Fakt, że obecnie za dolara zapłacimy ponad 4 złote nie oznacza, że nasza waluta zaliczyła w ostatnim czasie wyraźne spadki wartości. Wręcz przeciwnie – kurs złotówki jest stabilny w stosunku do euro oraz pozostałych walut. To właśnie dolar notuje silny wzrost, sprawiając wrażenie „odciętego” od wpływów globalnego rynku.
Kto straci, a kto zyska?
Drogiego dolara odczuje między innymi rynek paliw. Jest on oczywiście w dużej mierze zależny również od wysokości akcyzy, stawki VAT oraz innych opłat paliwowych, jednak połowa cen paliw jest już uzależniona od notowań ropy i dolara. W ostatnich dniach nie zanotowano jednak znaczących wzrostów w cenie paliwa, ponieważ równolegle do zmian w wartości dolara zauważalne są spadki cen ropy. Taka sytuacja jest jak najbardziej korzystna, ponieważ pozwala ustabilizować rynek paliw poprzez równoważące się wskaźniki.

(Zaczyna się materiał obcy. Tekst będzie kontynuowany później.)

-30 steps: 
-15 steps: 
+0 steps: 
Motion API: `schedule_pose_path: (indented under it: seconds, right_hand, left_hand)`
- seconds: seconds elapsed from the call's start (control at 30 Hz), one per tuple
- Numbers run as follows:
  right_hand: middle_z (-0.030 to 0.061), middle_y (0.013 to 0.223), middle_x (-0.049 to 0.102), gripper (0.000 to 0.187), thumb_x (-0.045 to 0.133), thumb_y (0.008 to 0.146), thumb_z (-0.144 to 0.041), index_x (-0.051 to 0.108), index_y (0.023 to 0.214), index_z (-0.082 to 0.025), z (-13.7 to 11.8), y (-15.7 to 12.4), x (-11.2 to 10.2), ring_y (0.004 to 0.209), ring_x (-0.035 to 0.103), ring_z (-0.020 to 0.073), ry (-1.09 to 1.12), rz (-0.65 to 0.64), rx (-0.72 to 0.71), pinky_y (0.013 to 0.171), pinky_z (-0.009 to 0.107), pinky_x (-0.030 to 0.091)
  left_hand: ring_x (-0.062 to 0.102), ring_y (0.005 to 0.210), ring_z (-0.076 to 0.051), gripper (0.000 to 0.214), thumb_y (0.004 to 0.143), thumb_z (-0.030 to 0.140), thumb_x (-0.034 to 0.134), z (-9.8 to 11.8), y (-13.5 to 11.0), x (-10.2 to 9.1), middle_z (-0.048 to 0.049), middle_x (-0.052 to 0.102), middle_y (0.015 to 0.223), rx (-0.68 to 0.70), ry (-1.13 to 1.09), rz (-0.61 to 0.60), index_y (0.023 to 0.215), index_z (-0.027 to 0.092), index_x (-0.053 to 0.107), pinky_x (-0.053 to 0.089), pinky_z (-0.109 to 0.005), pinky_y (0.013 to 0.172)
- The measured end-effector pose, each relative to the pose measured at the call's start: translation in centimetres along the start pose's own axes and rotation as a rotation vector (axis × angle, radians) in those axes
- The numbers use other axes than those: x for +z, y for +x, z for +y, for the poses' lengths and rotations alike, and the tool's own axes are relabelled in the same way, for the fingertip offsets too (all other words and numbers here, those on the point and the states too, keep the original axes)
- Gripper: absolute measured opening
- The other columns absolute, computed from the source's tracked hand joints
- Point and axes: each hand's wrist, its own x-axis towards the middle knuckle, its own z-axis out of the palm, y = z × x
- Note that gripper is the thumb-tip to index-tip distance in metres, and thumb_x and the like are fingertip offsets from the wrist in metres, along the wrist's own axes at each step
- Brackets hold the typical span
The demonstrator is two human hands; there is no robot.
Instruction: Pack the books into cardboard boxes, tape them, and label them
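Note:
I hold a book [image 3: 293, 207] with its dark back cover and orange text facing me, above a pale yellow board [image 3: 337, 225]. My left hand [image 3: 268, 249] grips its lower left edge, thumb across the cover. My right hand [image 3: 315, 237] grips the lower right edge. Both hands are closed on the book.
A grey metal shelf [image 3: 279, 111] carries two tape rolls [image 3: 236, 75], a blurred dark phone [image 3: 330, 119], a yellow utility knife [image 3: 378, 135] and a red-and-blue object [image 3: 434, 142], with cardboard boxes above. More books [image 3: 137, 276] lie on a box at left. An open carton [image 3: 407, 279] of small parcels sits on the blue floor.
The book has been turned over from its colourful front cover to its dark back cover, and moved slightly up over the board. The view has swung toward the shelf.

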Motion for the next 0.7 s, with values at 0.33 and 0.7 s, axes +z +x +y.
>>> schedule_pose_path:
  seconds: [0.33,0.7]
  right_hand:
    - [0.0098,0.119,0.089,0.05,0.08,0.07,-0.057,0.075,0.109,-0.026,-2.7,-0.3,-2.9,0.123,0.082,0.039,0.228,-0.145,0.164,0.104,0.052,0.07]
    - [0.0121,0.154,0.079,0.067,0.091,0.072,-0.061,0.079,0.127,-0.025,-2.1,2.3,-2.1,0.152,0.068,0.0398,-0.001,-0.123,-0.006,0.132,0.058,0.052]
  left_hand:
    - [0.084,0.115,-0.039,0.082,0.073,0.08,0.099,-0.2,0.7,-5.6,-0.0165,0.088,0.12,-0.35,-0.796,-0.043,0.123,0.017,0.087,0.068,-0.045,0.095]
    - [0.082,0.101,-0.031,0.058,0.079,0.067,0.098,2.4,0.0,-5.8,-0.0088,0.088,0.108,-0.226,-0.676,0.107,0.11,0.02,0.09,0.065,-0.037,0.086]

Dolar ma również duże znaczenie w turystyce, ale ceny wycieczek w porównaniu do zeszłego roku nie wzrosły. Jest to efekt rekompensowania wysokiego kursu amerykańskiej waluty niższymi (w stosunku do roku ubiegłego) kosztami paliwa.
Dla przeciętnego Polaka obecna sytuacja będzie zauważalna przede wszystkim na rynku nowoczesnych technologii. Droższe będą komputery, smartfony i inne dobra trwałego użytku. Mniej opłacalne stanie się także dokonywanie internetowych zakupów poprzez transakcje ze sklepami zza oceanu.
Droga amerykańska waluta nie jest jednak zmartwieniem wszystkich. Na takiej sytuacji zyskają przede wszystkim emigranci. Warto jednak pamiętać, że rynek pracy w USA nie jest równie otwarty na naszych rodaków, jak np. rynek brytyjski, ale nic straconego. Wzrost wartości notuje również funt, dzięki czemu wyjazd za granicę i przywożenie do Polski odłożonych pieniędzy staje się jeszcze bardziej opłacalne. W równie dobrej sytuacji są przedsiębiorcy, którzy decydują się na interesy z zagranicznymi kontrahentami, a zyski otrzymują w walutach obcych.